Task item:
Every line of the data below needs to be reproduced exactly.

** Opening The data block **

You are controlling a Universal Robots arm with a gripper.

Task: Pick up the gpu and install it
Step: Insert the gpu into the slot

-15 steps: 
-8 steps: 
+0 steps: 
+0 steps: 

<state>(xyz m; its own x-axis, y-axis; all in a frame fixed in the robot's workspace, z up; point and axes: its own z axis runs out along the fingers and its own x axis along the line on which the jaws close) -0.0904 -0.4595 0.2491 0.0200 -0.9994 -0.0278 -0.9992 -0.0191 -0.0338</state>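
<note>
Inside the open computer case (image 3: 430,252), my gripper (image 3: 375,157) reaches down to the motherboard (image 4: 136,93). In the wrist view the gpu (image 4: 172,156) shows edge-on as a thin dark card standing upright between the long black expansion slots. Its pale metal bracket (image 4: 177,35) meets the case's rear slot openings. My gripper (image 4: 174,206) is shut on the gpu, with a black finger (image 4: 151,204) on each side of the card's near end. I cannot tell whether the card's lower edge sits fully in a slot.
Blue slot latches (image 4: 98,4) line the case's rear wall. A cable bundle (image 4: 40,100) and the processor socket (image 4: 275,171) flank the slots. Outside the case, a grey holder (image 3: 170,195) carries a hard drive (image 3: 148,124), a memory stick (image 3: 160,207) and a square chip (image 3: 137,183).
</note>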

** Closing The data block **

Expected output:
You are controlling a Universal Robots arm with a gripper.

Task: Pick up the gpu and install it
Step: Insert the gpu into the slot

-15 steps: 
-8 steps: 
+0 steps: 
+0 steps: 

<state>(xyz m; its own x-axis, y-axis; all in a frame fixed in the robot's workspace, z up; point and axes: its own z axis runs out along the fingers and its own x axis along the line on which the jaws close) -0.0904 -0.4595 0.2491 0.0200 -0.9994 -0.0278 -0.9992 -0.0191 -0.0338</state>
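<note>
Inside the open computer case (image 3: 430,252), my gripper (image 3: 375,157) reaches down to the motherboard (image 4: 136,93). In the wrist view the gpu (image 4: 172,156) shows edge-on as a thin dark card standing upright between the long black expansion slots. Its pale metal bracket (image 4: 177,35) meets the case's rear slot openings. My gripper (image 4: 174,206) is shut on the gpu, with a black finger (image 4: 151,204) on each side of the card's near end. I cannot tell whether the card's lower edge sits fully in a slot.
Blue slot latches (image 4: 98,4) line the case's rear wall. A cable bundle (image 4: 40,100) and the processor socket (image 4: 275,171) flank the slots. Outside the case, a grey holder (image 3: 170,195) carries a hard drive (image 3: 148,124), a memory stick (image 3: 160,207) and a square chip (image 3: 137,183).
</note>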

No further work remains on the exercise.